Begin at the line below that has "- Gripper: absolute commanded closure". Stop after the line that has "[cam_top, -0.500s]", repeating each line exactly and leaving out the pictures.

Information shown Start Marker

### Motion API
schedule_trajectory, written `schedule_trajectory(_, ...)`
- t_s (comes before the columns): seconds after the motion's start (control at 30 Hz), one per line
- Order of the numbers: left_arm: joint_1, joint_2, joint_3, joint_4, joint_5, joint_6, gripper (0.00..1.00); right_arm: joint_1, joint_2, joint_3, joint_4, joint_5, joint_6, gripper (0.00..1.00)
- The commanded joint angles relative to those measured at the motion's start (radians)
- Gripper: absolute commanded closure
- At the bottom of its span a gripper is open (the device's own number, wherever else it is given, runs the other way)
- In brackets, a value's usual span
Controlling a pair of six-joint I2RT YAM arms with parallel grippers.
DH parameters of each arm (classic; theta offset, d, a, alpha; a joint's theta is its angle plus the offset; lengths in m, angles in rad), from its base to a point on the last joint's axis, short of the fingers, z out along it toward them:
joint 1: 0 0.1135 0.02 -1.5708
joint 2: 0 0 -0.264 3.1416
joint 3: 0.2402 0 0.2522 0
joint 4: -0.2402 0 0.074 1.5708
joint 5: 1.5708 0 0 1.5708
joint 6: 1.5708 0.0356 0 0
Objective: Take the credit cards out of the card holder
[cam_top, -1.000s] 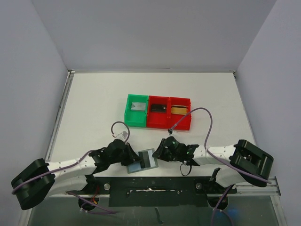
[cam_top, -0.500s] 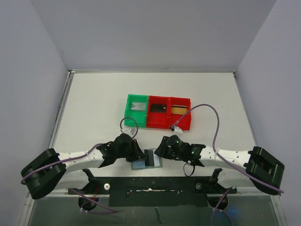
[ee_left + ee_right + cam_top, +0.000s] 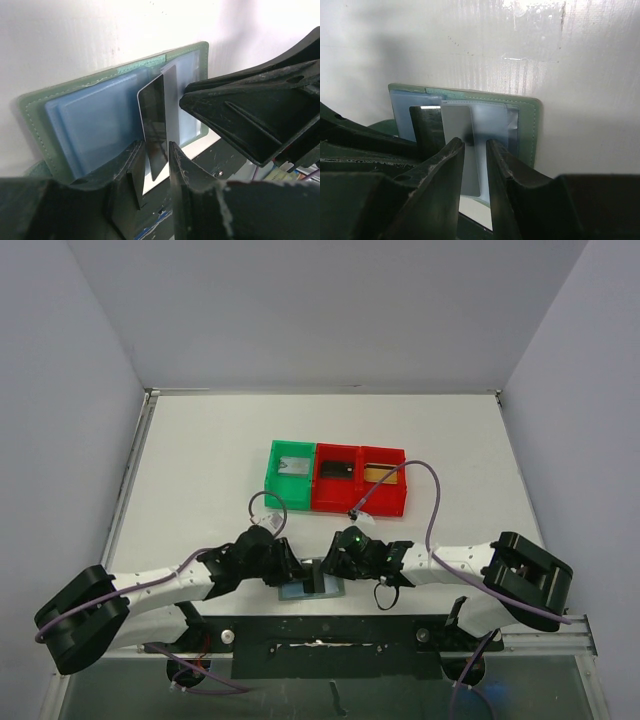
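The card holder (image 3: 312,588) lies open on the desk (image 3: 200,470). The left gripper (image 3: 156,146) straddles a dark card (image 3: 155,115) rising from it, and the right gripper (image 3: 474,144) probably steadies it. If either one really clamps, I cannot tell.

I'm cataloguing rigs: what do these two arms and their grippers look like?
The left arm and right arm have white links, bulky black joint housings and loose purple cables. The left gripper and right gripper have matte black, wedge-shaped fingers. A green light glows on the right wrist.
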Motion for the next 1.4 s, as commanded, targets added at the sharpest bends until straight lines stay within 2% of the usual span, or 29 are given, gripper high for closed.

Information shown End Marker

Response area:
- Gripper: absolute commanded closure
- At the bottom of its span a gripper is open (the device's own number, wherever else it is given, runs the other way)
- In brackets, a value's usual span
Controlling a pair of six-joint I2RT YAM arms with parallel grippers.
DH parameters of each arm (classic; theta offset, d, a, alpha; a joint's theta is its angle plus the offset; lengths in m, angles in rad), from its base to a point on the last joint's axis, short of the fingers, z out along it toward them:
joint 1: 0 0.1135 0.02 -1.5708
joint 2: 0 0 -0.264 3.1416
joint 3: 0.2402 0 0.2522 0
joint 4: -0.2402 0 0.074 1.5708
joint 5: 1.5708 0 0 1.5708
joint 6: 1.5708 0.0356 0 0
Objective: Take the credit cards out of the card holder
[cam_top, -1.000s] 
[cam_top, -0.500s] 

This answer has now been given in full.